A few weeks until 'soft landing' achievement unlocked (maybe)

India's Chandrayaan-2 probe is on its way to the Moon after completing a final orbit-raising firing of its engine overnight.

The firing of the probe's engine occurred at 2051 UTC on 13 August and lasted for approximately 1,203 seconds, according to officials for India's space agency, ISRO.

The manoeuvre has put the probe on a Lunar Transfer Trajectory (words to send a shudder of nostalgia Apollo fans, remembering that spacecraft's Trans Lunar Injection).

A six-day cruise lies ahead for Chandrayaan-2, and the engine will be fired once again at between 0300 and 0400 UTC on 20 August to drop the spacecraft into an expected 118km x 18,078km orbit around the Moon.

Four subsequent firings are planned, culminating in a burn between 1230 and 1330 UTC on 1 September to leave the orbiter in a 114km x 128km orbit. That's assuming everything goes to plan.

The three-part spacecraft (consisting of orbiter, lander and rover) has performed nominally following a delayed 22 July launch atop India's GSLV-MkIII-M1 launcher.
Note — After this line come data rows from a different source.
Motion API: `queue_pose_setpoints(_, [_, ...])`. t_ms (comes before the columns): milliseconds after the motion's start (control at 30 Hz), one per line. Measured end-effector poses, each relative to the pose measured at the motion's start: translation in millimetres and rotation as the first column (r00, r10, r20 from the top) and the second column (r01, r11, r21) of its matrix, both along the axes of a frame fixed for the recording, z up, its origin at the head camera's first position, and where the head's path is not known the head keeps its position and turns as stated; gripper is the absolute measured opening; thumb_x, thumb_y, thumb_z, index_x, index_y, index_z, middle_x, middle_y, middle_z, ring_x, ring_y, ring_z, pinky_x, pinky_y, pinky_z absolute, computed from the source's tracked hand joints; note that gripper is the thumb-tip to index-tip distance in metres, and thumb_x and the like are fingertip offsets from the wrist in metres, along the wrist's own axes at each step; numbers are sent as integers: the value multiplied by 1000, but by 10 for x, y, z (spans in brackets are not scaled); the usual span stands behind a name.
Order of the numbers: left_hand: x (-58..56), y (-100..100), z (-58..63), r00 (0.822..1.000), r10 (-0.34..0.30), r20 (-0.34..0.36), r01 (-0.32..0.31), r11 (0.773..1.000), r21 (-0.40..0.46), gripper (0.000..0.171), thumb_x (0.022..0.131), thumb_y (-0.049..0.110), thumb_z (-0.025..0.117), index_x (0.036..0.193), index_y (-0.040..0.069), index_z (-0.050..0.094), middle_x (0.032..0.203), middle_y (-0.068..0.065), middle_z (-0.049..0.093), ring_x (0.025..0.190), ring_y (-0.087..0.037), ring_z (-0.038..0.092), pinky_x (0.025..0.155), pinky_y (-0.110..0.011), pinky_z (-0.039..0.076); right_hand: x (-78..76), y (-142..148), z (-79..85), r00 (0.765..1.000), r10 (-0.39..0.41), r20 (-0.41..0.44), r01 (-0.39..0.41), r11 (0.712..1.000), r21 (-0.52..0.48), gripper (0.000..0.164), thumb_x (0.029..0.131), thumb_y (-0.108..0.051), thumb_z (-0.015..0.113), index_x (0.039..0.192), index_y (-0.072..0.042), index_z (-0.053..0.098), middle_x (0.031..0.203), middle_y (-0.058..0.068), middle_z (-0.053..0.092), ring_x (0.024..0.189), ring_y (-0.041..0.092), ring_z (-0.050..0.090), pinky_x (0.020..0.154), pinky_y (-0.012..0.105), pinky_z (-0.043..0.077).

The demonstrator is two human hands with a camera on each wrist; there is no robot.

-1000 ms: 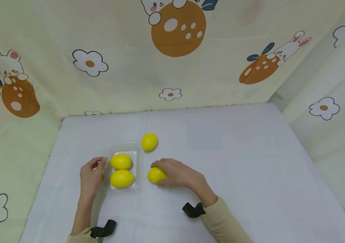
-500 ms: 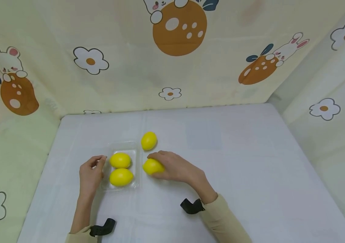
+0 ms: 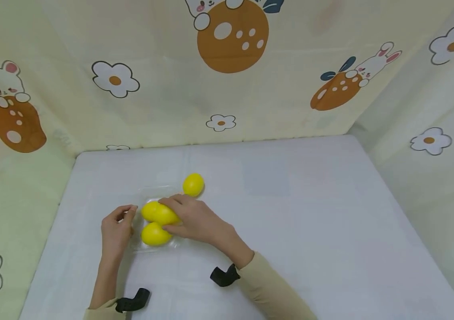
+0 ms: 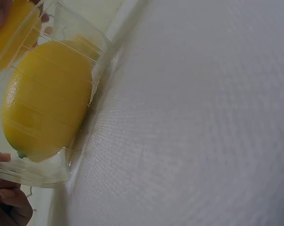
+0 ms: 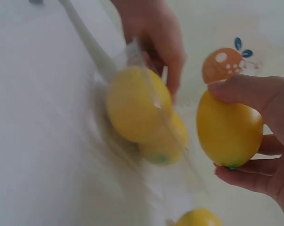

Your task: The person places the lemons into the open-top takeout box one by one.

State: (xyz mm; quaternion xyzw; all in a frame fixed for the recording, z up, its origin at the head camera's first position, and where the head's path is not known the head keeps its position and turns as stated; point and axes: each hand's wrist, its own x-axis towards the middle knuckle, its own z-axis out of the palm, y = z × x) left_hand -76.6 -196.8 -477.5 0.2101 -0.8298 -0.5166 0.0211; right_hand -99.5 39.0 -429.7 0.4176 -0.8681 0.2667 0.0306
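Note:
A clear plastic box (image 3: 155, 192) holds two yellow lemons, a farther lemon (image 3: 148, 210) and a nearer lemon (image 3: 154, 234). My left hand (image 3: 117, 231) pinches the box's left rim between thumb and fingers. My right hand (image 3: 199, 219) grips another lemon (image 5: 229, 127), thumb on one side and fingers on the other. In the right wrist view this lemon is above the open box, its green-tipped end showing. From the head it overlaps the lemons inside. One more lemon (image 3: 193, 184) lies on the table just beyond the box's far right corner.
A white cloth covers the table (image 3: 291, 222). Behind and at both sides hang pale curtains (image 3: 162, 106) printed with rabbits and flowers. Black wrist mounts (image 3: 225, 276) stick out from both sleeves.
My right hand has carried its lemon leftward from the table beside the box to over the box. My left hand has stayed at the rim.

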Motion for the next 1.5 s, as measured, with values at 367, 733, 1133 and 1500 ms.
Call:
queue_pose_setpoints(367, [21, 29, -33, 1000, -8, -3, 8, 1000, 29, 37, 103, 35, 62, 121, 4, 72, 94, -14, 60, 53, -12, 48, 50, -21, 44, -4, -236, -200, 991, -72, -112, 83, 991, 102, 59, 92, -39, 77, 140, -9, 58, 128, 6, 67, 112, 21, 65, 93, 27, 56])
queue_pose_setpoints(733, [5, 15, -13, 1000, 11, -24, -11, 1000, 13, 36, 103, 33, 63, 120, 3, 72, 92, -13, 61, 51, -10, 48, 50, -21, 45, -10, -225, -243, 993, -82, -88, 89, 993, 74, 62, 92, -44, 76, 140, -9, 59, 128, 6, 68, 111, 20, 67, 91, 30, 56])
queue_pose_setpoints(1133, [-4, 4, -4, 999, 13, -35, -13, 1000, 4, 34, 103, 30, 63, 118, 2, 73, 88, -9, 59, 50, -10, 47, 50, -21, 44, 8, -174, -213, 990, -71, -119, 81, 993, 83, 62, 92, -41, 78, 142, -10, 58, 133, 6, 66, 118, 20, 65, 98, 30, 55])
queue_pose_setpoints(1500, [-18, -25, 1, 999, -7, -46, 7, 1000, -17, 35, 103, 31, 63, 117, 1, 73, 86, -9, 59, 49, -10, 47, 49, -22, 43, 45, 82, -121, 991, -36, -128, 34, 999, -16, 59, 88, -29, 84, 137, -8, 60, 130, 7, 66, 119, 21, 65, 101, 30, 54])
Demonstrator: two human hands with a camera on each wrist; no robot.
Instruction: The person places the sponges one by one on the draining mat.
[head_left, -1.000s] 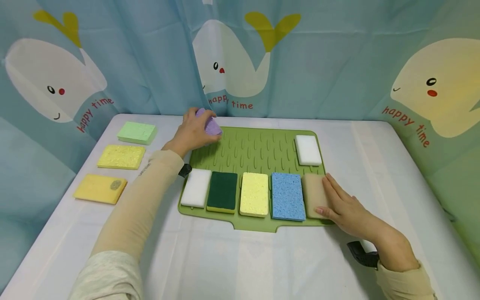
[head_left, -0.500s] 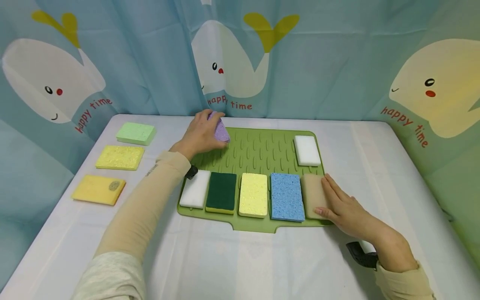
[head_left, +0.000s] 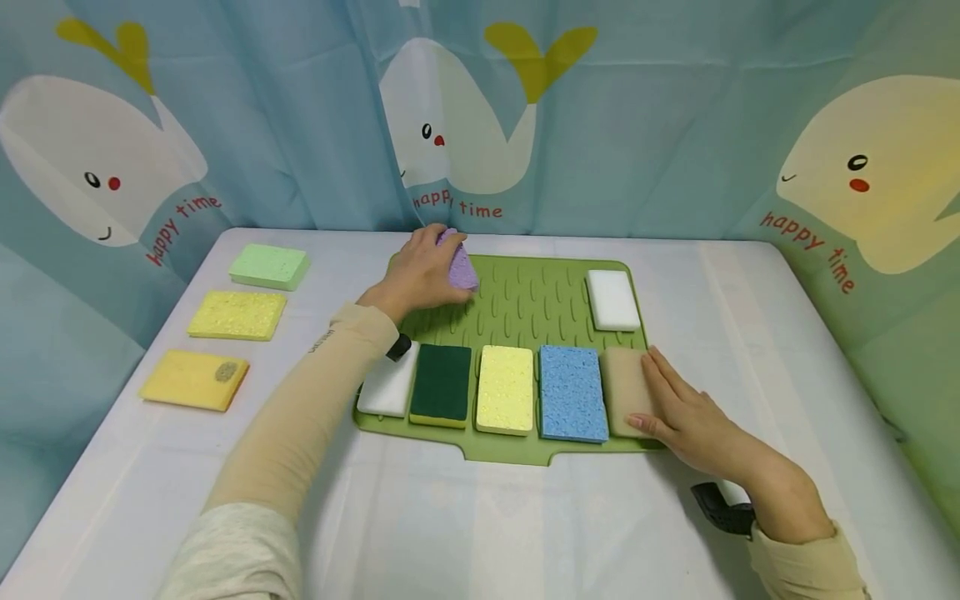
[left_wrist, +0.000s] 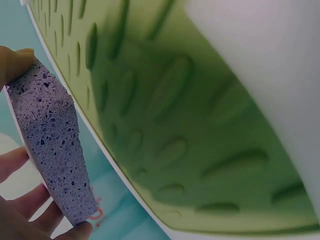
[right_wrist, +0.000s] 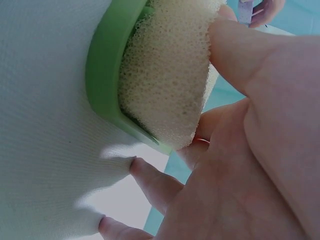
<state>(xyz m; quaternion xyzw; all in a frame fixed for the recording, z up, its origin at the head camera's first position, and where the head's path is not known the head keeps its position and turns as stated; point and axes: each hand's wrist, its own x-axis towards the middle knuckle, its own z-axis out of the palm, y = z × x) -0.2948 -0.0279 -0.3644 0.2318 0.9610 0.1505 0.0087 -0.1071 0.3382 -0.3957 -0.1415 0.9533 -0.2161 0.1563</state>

That delay meant the team has less time to loiter once in the correct orbit.

On 2 September, the Vikram lander will separate from the orbiter ahead of a soft landing on the lunar surface on 7 September.

The 2,379kg orbiter is expected to spend at least a year in orbit and carries a payload of eight instruments, including a terrain-mapping camera derived from the one aboard the Chandrayaan-1 mission, a solar X-ray monitor and a high-resolution camera to detect any hazards at the landing site.

The Vikram lander, with three payloads, including one to measure lunar seismic activity, is only expected to survive a single lunar day due to its reliance on solar power to keep alive. It weighs in at 1,471kg, much of which is propellant for the all-important soft landing.

Finally, should the landing go to plan, the six-wheeled 27kg Pragyan trundlebot will make its way on to the regolith for a 500-metre potter around the landing site over a single lunar day before, like Vikram, it succumbs to the night.

Unlike the lander and orbiter, however, the rover is unable to communicate with the Indian Deep Space Network (IDSN) at Byalalu near Bangalore. It will have to use the lander to relay the results from its spectrometer and spectroscope instruments back to boffins on Earth.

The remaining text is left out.